- DATASET EXTRACT -
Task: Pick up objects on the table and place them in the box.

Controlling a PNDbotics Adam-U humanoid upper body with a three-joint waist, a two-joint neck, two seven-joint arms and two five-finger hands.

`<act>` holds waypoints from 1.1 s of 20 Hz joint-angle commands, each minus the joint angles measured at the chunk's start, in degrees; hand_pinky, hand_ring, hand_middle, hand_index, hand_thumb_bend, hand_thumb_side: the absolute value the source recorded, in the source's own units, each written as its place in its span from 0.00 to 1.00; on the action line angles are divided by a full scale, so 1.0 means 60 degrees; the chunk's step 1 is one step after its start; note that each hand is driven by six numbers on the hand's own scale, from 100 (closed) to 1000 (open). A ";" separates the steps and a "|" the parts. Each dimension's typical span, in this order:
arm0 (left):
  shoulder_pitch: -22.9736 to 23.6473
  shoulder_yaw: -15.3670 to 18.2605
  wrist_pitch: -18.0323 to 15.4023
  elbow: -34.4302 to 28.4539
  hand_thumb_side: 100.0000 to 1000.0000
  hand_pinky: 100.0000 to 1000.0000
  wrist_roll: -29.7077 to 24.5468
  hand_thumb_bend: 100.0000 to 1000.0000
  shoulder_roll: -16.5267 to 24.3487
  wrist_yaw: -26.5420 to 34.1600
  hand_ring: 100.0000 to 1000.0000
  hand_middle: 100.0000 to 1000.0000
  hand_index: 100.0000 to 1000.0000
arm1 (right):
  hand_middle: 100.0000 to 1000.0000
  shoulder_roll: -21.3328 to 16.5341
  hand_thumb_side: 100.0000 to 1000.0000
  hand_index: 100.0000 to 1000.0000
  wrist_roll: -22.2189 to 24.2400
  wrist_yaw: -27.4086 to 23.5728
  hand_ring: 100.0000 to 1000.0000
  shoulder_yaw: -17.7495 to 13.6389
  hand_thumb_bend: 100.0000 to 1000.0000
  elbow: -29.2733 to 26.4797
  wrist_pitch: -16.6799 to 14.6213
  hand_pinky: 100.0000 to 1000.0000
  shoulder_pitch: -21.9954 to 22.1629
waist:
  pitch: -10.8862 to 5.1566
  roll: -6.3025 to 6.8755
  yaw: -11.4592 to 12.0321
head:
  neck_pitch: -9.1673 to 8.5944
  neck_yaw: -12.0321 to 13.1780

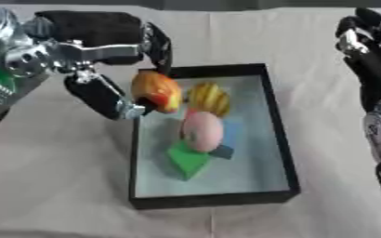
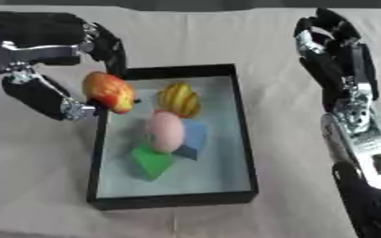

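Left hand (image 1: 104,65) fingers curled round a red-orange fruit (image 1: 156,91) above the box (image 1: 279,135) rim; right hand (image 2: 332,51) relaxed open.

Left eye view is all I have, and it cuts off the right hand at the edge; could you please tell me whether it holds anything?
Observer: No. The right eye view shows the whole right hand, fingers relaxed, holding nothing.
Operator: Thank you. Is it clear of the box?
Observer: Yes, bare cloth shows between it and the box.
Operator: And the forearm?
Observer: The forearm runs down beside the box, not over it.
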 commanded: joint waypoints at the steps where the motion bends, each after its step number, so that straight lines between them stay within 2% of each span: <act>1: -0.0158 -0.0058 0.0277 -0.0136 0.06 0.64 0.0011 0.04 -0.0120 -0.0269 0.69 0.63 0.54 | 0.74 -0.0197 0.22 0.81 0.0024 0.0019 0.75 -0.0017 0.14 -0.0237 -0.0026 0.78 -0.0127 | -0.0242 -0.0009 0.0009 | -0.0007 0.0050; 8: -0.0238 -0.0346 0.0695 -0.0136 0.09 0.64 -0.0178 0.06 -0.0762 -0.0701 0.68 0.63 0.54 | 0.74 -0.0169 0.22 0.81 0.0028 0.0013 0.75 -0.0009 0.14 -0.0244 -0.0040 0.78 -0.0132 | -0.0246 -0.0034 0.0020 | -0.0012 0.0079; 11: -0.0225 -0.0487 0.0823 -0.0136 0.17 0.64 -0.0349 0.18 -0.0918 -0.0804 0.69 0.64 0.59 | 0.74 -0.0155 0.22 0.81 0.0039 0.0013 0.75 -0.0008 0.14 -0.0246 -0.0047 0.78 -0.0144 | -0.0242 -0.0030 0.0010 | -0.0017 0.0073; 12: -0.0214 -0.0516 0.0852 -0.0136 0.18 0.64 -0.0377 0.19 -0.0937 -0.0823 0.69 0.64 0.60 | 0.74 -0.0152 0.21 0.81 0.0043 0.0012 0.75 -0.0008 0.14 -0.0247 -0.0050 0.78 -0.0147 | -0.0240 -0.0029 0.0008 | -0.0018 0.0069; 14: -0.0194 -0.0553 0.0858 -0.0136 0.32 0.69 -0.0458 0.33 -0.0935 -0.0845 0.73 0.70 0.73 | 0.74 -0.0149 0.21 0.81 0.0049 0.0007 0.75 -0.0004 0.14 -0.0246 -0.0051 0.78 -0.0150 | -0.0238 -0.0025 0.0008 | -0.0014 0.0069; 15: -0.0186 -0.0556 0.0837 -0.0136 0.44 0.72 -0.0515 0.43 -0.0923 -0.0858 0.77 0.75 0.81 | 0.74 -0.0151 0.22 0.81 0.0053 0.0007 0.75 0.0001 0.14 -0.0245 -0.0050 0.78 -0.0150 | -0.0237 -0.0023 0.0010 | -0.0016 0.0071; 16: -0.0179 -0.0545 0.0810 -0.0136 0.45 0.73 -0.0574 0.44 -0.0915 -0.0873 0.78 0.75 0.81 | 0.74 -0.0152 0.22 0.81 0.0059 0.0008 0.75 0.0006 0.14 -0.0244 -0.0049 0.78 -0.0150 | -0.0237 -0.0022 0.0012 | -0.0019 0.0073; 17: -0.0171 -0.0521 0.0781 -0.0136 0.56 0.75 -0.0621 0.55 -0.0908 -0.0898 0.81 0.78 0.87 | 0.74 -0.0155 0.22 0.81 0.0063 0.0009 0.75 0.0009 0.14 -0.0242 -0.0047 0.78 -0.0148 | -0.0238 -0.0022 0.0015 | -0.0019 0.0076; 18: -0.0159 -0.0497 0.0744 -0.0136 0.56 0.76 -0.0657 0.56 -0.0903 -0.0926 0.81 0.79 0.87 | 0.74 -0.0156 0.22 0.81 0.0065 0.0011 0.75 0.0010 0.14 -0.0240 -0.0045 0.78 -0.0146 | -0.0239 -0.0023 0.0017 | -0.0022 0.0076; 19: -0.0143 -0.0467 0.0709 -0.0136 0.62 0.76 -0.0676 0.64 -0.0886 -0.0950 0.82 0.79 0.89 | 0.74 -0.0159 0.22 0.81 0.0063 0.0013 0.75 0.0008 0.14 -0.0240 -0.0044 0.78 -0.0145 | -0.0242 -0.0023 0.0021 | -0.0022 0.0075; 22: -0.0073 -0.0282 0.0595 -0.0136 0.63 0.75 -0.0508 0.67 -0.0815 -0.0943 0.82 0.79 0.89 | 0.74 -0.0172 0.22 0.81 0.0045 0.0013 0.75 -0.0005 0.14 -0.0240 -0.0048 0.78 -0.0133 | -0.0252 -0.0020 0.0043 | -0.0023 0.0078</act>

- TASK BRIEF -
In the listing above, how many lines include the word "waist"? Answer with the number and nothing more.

- SOLUTION -
2